*Assigned task*
Wherever the string "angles" shows up in the data below, copy the whole line.

*Source material*
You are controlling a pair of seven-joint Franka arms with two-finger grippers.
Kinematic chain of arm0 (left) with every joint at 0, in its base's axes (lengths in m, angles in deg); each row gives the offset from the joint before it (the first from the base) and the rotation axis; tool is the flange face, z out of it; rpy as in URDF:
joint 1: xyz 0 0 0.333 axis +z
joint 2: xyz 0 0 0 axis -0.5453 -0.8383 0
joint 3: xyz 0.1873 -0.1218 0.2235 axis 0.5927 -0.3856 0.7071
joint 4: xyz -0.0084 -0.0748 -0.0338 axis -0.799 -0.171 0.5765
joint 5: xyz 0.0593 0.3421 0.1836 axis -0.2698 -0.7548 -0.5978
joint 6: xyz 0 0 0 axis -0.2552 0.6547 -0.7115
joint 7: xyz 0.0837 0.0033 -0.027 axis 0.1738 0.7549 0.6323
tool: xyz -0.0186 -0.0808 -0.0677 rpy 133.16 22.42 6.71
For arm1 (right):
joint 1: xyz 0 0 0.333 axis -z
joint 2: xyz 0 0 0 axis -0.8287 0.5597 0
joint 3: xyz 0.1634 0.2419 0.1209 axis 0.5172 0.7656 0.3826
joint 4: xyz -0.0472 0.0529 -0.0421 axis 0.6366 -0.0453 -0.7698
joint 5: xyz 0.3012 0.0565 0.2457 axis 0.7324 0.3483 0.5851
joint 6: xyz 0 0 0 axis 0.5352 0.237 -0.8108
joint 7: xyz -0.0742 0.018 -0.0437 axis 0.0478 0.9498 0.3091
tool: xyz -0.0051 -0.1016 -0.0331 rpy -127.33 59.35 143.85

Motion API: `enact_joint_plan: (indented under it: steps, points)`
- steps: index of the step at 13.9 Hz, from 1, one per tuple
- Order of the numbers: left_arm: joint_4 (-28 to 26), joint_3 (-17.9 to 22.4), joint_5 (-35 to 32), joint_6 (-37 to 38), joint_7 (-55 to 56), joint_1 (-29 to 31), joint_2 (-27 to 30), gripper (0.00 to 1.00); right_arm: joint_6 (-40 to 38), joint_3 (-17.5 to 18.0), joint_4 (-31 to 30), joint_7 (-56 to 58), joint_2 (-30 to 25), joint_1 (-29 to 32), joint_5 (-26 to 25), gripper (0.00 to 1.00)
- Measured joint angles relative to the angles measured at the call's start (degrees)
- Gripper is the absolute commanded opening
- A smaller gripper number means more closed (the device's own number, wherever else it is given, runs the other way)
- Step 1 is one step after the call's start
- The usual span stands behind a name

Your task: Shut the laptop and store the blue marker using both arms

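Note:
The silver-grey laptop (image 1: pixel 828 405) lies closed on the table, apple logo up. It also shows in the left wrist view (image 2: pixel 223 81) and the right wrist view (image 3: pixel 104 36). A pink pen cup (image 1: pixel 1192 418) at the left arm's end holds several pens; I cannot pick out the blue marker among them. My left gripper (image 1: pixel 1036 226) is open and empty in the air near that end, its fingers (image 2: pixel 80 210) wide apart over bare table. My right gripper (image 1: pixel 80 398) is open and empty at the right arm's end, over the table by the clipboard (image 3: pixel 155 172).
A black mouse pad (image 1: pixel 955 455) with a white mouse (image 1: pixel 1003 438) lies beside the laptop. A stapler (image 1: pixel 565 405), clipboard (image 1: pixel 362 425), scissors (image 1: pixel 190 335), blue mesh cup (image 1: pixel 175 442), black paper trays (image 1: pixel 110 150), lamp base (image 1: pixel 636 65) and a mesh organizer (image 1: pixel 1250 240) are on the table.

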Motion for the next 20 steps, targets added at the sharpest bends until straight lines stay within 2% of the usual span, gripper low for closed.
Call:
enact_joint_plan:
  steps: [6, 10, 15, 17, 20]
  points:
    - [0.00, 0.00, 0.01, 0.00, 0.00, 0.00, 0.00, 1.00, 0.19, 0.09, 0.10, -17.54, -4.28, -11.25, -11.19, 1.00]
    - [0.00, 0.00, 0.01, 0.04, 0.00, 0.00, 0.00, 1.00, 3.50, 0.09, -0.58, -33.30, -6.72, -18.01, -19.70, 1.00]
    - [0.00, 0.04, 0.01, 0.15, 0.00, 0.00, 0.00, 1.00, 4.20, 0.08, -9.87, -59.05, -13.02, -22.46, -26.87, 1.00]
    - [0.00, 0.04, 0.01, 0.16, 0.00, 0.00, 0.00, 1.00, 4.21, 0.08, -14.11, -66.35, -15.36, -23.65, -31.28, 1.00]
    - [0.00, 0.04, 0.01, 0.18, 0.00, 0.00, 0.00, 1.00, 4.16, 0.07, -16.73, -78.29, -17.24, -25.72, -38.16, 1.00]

*Exercise response*
Kinematic chain of arm0 (left) with every joint at 0, in its base's axes (lengths in m, angles in deg); each row gives the offset from the joint before it (the first from the base) and the rotation axis; tool is the flange face, z out of it; rpy as in URDF:
- Measured joint angles relative to the angles measured at the call's start (degrees)

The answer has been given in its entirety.